Action item: Nothing but the lines from the one containing "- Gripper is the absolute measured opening" through the one containing "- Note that", both included, should be given again, each exactly as written below.

Dataset excerpt:
####

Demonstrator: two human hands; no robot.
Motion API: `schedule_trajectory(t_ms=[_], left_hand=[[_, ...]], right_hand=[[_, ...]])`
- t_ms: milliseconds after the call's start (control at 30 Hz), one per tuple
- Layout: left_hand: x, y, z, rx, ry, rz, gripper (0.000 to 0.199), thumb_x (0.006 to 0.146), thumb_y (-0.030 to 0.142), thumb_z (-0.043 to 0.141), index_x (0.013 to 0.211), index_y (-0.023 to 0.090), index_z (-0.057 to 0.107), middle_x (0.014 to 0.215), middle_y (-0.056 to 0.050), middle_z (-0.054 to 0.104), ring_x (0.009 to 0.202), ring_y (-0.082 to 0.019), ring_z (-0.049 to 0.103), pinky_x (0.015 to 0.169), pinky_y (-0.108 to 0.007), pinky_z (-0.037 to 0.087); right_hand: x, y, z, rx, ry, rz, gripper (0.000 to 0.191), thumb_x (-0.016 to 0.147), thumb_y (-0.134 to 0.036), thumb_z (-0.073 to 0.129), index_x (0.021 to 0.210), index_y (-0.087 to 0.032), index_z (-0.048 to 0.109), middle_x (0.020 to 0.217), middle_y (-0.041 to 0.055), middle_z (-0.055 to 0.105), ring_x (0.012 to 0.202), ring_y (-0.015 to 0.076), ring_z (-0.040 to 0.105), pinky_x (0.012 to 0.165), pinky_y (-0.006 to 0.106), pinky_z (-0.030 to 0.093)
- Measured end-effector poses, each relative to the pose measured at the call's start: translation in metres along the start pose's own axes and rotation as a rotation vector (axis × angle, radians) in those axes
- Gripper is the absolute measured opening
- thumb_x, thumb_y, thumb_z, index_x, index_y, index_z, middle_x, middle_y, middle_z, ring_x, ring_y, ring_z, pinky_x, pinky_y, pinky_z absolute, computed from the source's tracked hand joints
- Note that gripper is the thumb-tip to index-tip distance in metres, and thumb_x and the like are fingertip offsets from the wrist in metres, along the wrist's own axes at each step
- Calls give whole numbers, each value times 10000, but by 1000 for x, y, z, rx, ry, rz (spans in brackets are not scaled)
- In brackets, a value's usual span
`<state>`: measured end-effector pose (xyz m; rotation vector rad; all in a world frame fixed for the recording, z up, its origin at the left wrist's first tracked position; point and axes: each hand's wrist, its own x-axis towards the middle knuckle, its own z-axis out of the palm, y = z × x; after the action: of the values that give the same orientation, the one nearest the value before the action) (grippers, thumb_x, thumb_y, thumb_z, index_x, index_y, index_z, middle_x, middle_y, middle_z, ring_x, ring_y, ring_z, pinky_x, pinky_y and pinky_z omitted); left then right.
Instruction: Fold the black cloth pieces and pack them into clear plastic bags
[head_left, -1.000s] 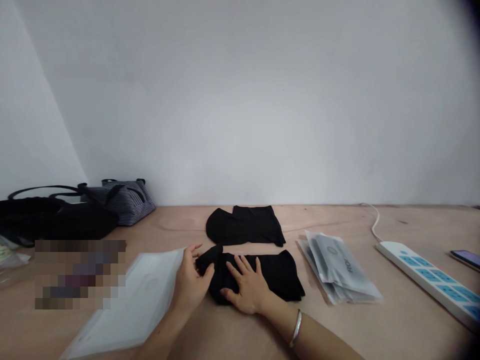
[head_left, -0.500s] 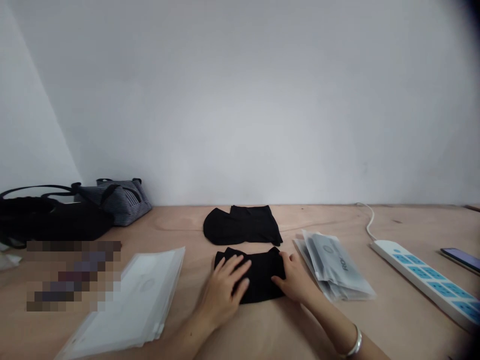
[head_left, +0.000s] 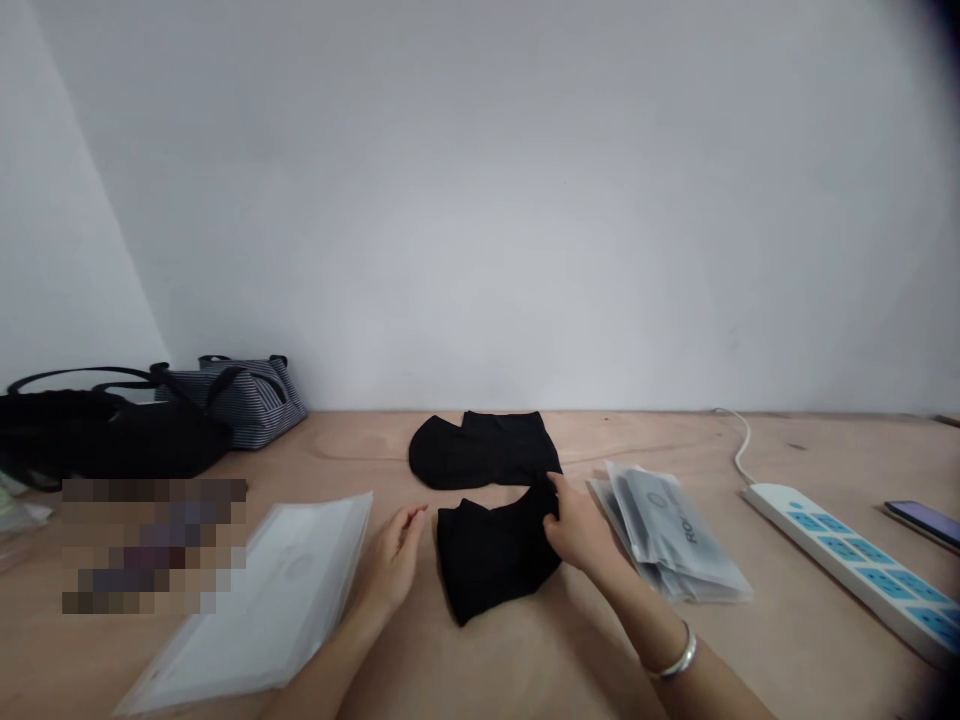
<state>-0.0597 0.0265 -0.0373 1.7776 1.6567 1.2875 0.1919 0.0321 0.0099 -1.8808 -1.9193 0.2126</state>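
Observation:
A folded black cloth piece (head_left: 491, 555) lies on the wooden table in front of me, its right end raised. My right hand (head_left: 574, 522), with a silver bangle on the wrist, pinches that right end between thumb and fingers. Left of the cloth, apart from it, is my left hand (head_left: 397, 555), holding nothing, its thumb and fingers slightly apart. Behind lies a second flat black cloth piece (head_left: 484, 450) with a rounded left end.
Translucent zip bags (head_left: 262, 600) lie at the left, and filled zip bags (head_left: 671, 530) at the right. Farther right are a white power strip (head_left: 855, 565) and a phone (head_left: 926, 522). A striped bag (head_left: 259, 400) and a black bag (head_left: 112, 435) stand at the back left.
My left hand has come off the front cloth and moved left. My right hand has lifted the cloth's right end, and the cloth has turned, its left end now nearer me.

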Motion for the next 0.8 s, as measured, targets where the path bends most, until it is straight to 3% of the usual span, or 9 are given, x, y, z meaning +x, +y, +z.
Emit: schedule_trajectory(t_ms=[100, 200, 333, 467, 533, 600, 700, 800], left_hand=[[1, -2, 3, 0, 11, -9, 346, 853, 409, 327, 977, 185, 560, 1025, -63, 621, 1002, -219, 558, 885, -394, 423], [0, -1, 4, 3, 24, -8, 353, 845, 416, 329, 973, 182, 559, 1014, -60, 625, 993, -217, 564, 885, -389, 423], [1, -5, 4, 20, 54, -16, 372, 842, 422, 316, 960, 166, 559, 987, -75, 634, 960, -225, 581, 852, -386, 445], [0, -2, 0, 45, 75, 20, 368, 853, 412, 318, 1021, 170, 537, 1033, -80, 613, 982, -225, 565, 860, -386, 439], [-2, 6, -4, 69, 31, 118, 347, 849, 400, 360, 1071, 196, 531, 1108, -64, 580, 1057, -214, 518, 925, -376, 394], [-5, 19, -10, 140, -85, 294, 318, 845, 375, 399, 1089, 229, 543, 1195, -44, 534, 1155, -210, 434, 1003, -383, 309], [-12, 35, -15, 282, -331, 528, 286, 843, 383, 425, 1034, 245, 587, 1295, -29, 462, 1245, -230, 321, 1056, -437, 200], [-19, 42, -14, 341, -519, 587, 392, 786, 484, 494, 1079, 236, 571, 1344, -42, 407, 1264, -262, 289, 1050, -469, 205]], right_hand=[[-7, -45, -5, -91, 45, -104, 584, 701, -64, 391, 1276, -149, 337, 1012, 125, 580, 841, 231, 583, 666, 306, 417], [-20, -85, 8, -161, 29, -218, 595, 680, -52, 425, 1259, -165, 346, 978, 121, 568, 814, 238, 570, 634, 313, 413], [-38, -106, 37, -189, -36, -479, 519, 676, -105, 492, 1188, -143, 412, 957, 124, 566, 832, 249, 528, 703, 360, 402], [-50, -91, 49, -128, -81, -701, 301, 779, -277, 475, 1058, -168, 495, 942, 96, 571, 900, 253, 479, 806, 408, 352], [-51, -75, 47, -74, -147, -780, 360, 780, -403, 487, 1066, -186, 497, 962, 78, 569, 920, 243, 474, 840, 406, 334], [-49, -55, 42, -8, -217, -851, 443, 744, -398, 527, 1134, -197, 465, 1003, 62, 564, 950, 224, 476, 875, 383, 320], [-48, -25, 33, 104, -269, -882, 517, 704, -217, 511, 1209, -182, 406, 1089, 63, 552, 1010, 191, 475, 936, 348, 298], [-50, -1, 26, 187, -252, -785, 599, 676, -135, 459, 1264, -135, 345, 1210, 98, 486, 1100, 175, 439, 960, 316, 314]])
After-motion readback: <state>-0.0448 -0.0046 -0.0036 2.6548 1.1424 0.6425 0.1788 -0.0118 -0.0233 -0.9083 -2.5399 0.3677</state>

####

Answer to the exercise:
- Gripper is the absolute measured opening
- thumb_x, thumb_y, thumb_z, index_x, index_y, index_z, middle_x, middle_y, middle_z, ring_x, ring_y, ring_z, pinky_x, pinky_y, pinky_z absolute, computed from the source's tracked hand joints
- Note that gripper is the thumb-tip to index-tip distance in metres, and thumb_x and the like are fingertip offsets from the wrist in metres, along the wrist's own axes at each step

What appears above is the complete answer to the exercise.